Longitudinal data on the relationship between vitamin D analytes with death in patients with CKD is limited. In a small observational study of 226 patients with stage III and IV CKD, low serum 1,25(OH)2D concentrations were associated with an increased risk of death. In this study, 25(OH)D concentrations were not examined.25 A study of 168 patients with CKD stages 2-5 (mean eGFR of 34 ± 17 ml/min/1.73m2) found that 25(OH)D were superior to 1,25(OH)2D concentrations in predicting death and progression of kidney disease.26 After adjustment for multiple confounders, 1,25(OH)2D no longer predicted death or kidney disease progression in these CKD patients. Our results are in contrast to this published data as we found no association between 25(OH)D concentrations and death in our cohort. None of these previous studies had patients with CKD that was as advanced as in our study (mean eGFR in our cohort of 18.1 ± 6.5 ml/min/1.73m2) nor did they evaluate the effect of FGF23 on the relationship between vitamin D and death. To our knowledge, the data we present herein are novel in that they show a longitudinal link of plasma 1,25(OH)2D concentrations with death and initiation of chronic dialysis in patients with advanced CKD.

The discovery that the vitamin D receptor (VDR) as well as 1α-hydroxylase (which converts 25(OH)D to 1,25(OH)2D locally) are found in most tissues in the body has yielded new insights into the non-skeletal functions of vitamin D and consequences of its deficiency.4 This locally produced 1,25(OH)2D binds to the VDR in an autocrine/paracrine manner and has been found to have several important roles.9 Experimental and clinical studies suggest that calcitriol may exert its effects through alterations in the renin-angiotensin-aldosterone system (RAAS) and inflammatory mediators. Both the RAAS and inflammation are major mediators of death and kidney disease progression. It is also possible that the suggested reno-protective and cardio-protective effects of vitamin D are independent of the effects of the RAAS.

We did not find an association between lower plasma 25(OH)D concentration with death, CVE or kidney disease progression and the absence of an association may be due to higher FGF23 concentration in patients with CKD. Interestingly, FGF23 appears to not only inhibit 1α-hydroxylase in the kidney but also affect extra-renal vitamin D metabolism in patients requiring chronic dialysis.27 In the setting of high FGF23 concentrations, tissues and organs may be unable to convert serum 25(OH)D into 1,25(OH)2D locally. Hence, 25(OH)D may be less important than 1,25(OH)2D concentrations in the setting of high FGF23 concentrations.

Observational studies have found that CKD patients treated with active vitamin D analogs have a lower risk of death than patients who were not treated.28,29 In a study of 520 male VA patients with stage 3-5 CKD, not yet on dialysis, treatment with oral calcitriol was associated with better survival. The incident rate ratio for mortality in patients treated with calcitriol compared to untreated patients was 0.35 (95% CI, 0.23-0.54; p<0.001) and for the combined endpoint of death and dialysis initiation was 0.46 (95% CI, 0.35-0.61).28 Shoben and colleagues29 similarly found improved survival in patients with CKD stage III and IV treated with calcitriol in the Veterans Affairs system. After adjustment, oral calcitriol use was associated with a 26% lower risk for death (P = 0.016) and a 20% lower risk for death or chronic dialysis (P = 0.038). To date, no randomized trials have been performed evaluating whether supplementation with vitamin D decreases mortality in CKD patients.

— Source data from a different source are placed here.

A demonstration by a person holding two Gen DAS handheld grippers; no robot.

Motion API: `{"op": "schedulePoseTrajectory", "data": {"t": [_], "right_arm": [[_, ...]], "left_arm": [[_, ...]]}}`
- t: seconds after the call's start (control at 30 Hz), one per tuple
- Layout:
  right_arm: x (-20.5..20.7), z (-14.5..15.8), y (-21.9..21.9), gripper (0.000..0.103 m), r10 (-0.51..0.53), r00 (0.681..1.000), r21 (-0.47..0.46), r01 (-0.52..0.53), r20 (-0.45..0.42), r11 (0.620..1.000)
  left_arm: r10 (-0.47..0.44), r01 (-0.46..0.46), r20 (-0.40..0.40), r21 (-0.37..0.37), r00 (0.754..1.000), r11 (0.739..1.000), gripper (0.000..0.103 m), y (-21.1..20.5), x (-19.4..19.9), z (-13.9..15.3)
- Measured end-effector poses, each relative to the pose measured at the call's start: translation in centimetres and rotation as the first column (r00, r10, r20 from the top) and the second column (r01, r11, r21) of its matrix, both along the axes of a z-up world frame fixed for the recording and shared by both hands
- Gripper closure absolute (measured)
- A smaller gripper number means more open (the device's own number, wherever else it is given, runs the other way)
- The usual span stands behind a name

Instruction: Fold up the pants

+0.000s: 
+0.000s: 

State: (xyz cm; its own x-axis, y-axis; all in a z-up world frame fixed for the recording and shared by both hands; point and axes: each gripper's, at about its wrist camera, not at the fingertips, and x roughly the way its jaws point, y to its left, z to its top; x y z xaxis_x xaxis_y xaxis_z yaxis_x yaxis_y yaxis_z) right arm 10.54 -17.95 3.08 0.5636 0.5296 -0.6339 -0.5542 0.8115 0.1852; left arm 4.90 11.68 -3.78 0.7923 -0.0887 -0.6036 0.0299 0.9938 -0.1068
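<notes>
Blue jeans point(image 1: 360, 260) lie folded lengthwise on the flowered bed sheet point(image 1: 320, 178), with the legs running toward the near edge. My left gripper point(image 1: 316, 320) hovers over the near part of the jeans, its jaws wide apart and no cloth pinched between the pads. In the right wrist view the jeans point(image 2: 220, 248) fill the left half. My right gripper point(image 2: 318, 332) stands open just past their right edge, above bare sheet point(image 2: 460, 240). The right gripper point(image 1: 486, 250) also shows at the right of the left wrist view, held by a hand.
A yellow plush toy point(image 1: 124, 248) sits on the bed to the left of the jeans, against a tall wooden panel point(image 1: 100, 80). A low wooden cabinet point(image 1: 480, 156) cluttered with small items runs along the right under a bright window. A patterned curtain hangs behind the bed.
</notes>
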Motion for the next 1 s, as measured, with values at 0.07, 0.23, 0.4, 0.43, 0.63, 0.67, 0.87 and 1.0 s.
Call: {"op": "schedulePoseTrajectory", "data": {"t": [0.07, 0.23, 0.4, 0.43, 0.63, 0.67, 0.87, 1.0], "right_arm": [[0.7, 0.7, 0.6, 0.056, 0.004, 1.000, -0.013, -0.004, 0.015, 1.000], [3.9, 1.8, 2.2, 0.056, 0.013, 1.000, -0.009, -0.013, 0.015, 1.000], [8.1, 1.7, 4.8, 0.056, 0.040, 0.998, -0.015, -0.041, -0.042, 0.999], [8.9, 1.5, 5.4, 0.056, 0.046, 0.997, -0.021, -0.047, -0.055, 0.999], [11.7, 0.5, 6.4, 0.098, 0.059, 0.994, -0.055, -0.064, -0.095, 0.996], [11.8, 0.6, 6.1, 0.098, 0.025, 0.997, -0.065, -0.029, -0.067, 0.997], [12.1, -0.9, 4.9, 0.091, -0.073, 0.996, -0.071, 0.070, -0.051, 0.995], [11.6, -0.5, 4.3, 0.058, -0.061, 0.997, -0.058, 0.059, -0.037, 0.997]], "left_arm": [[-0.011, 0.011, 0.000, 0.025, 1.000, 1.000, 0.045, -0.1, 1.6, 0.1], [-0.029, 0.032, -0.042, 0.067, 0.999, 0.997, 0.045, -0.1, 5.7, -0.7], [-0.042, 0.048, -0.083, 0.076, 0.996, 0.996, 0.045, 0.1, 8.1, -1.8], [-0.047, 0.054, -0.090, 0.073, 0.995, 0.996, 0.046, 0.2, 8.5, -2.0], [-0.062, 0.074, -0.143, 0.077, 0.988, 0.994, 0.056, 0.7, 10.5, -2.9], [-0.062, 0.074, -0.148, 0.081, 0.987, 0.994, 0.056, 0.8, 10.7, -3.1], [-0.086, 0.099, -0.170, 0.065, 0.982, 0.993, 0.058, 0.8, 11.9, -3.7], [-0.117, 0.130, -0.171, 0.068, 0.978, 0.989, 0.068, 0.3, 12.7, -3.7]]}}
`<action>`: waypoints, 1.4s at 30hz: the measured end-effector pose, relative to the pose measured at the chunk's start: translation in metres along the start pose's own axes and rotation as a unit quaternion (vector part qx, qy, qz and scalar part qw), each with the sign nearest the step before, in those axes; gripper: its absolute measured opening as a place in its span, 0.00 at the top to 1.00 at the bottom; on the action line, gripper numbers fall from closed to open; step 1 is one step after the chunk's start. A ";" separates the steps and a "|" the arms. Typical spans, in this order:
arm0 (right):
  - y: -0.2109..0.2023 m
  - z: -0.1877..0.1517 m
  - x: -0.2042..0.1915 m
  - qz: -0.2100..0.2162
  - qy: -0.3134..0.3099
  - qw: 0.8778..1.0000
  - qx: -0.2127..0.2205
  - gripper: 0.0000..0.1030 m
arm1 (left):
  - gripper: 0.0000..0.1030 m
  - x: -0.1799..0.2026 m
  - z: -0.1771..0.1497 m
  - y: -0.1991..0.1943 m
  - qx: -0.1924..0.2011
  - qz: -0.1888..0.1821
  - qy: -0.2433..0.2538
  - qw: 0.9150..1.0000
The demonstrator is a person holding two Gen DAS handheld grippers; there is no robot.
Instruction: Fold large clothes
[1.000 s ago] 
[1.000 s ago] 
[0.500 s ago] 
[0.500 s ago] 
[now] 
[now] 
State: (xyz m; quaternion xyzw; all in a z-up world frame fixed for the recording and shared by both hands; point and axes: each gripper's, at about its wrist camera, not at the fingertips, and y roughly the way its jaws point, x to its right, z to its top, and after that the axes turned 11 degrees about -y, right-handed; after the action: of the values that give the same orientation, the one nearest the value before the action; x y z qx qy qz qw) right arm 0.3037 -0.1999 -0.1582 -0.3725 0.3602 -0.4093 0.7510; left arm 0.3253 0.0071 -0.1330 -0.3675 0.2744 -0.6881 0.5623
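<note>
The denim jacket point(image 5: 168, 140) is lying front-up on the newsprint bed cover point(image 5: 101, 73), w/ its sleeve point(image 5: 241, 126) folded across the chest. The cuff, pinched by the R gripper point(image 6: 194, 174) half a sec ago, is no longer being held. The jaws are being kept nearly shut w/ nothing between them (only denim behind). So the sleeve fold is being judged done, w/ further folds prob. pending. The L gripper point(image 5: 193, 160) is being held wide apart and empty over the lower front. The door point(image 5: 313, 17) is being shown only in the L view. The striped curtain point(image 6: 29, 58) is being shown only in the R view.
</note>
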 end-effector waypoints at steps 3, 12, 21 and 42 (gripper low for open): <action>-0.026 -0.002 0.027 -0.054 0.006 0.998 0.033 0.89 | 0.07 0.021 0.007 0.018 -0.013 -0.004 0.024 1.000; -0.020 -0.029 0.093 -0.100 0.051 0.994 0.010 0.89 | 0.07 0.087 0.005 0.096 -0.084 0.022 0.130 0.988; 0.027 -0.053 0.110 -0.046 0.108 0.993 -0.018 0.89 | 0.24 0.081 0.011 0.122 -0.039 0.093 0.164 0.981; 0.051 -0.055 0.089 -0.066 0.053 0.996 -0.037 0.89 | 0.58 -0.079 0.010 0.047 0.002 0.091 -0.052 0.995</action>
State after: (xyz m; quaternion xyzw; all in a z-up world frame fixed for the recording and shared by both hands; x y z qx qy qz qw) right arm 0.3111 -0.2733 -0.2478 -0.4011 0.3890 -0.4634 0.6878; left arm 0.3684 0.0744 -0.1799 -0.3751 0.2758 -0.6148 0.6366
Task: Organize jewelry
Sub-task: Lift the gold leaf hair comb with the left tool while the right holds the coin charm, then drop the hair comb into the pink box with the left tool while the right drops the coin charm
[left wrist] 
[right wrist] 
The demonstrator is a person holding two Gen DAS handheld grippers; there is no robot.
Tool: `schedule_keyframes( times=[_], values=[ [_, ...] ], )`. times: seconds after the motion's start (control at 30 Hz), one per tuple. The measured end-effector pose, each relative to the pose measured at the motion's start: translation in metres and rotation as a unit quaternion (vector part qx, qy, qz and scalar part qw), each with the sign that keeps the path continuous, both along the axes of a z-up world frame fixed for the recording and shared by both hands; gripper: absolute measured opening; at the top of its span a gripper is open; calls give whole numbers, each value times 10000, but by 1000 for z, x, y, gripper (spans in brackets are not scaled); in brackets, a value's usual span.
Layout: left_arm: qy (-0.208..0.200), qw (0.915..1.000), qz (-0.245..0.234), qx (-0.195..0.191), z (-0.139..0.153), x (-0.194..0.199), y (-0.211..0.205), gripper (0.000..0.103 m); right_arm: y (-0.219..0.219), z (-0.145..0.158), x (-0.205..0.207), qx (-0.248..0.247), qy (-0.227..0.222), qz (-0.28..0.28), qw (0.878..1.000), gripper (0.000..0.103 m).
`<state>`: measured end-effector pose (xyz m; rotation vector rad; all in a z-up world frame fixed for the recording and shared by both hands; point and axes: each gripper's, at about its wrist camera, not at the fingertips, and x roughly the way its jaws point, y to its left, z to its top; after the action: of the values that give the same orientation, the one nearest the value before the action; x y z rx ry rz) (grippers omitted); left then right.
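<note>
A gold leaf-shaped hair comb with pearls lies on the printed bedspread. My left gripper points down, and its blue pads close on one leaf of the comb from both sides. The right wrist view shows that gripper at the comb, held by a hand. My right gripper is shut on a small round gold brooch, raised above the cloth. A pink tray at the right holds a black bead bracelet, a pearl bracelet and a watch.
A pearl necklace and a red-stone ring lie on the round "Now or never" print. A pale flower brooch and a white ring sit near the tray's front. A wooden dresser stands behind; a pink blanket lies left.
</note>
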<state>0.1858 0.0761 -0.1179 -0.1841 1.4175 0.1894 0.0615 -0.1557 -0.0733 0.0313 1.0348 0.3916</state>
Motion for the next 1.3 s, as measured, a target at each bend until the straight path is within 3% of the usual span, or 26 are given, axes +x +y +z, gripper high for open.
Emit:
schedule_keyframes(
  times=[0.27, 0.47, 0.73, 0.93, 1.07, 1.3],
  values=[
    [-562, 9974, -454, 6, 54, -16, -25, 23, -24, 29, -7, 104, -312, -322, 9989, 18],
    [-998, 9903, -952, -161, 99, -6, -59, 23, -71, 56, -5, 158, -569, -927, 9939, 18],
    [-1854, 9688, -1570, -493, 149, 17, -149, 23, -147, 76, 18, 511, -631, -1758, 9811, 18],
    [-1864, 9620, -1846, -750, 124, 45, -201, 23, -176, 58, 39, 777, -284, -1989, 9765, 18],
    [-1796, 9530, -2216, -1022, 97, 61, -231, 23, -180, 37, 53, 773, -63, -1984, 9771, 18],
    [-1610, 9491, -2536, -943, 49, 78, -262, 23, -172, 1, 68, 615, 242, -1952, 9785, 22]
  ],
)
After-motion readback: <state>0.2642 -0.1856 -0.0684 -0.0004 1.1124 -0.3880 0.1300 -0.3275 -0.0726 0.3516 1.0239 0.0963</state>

There is some evidence suggesting that vitamin D may also have reno-protective effects. Observational studies have found a relationship between low 25(OH)D concentrations and kidney disease progression.30,31 These findings are in contrast to our study, in which only low 1,25(OH)2D was associated with progression to chronic dialysis. The reason for the contrary findings may be due to differences in the level of kidney function of the populations included in the studies. 30,31 Small randomized trials have found that treatment with active vitamin D (1,25(OH)2D) analogs decreases proteinuria and delays progression of kidney disease in patients with mild to moderate CKD,32-35 but large definitive randomized trials have not been performed.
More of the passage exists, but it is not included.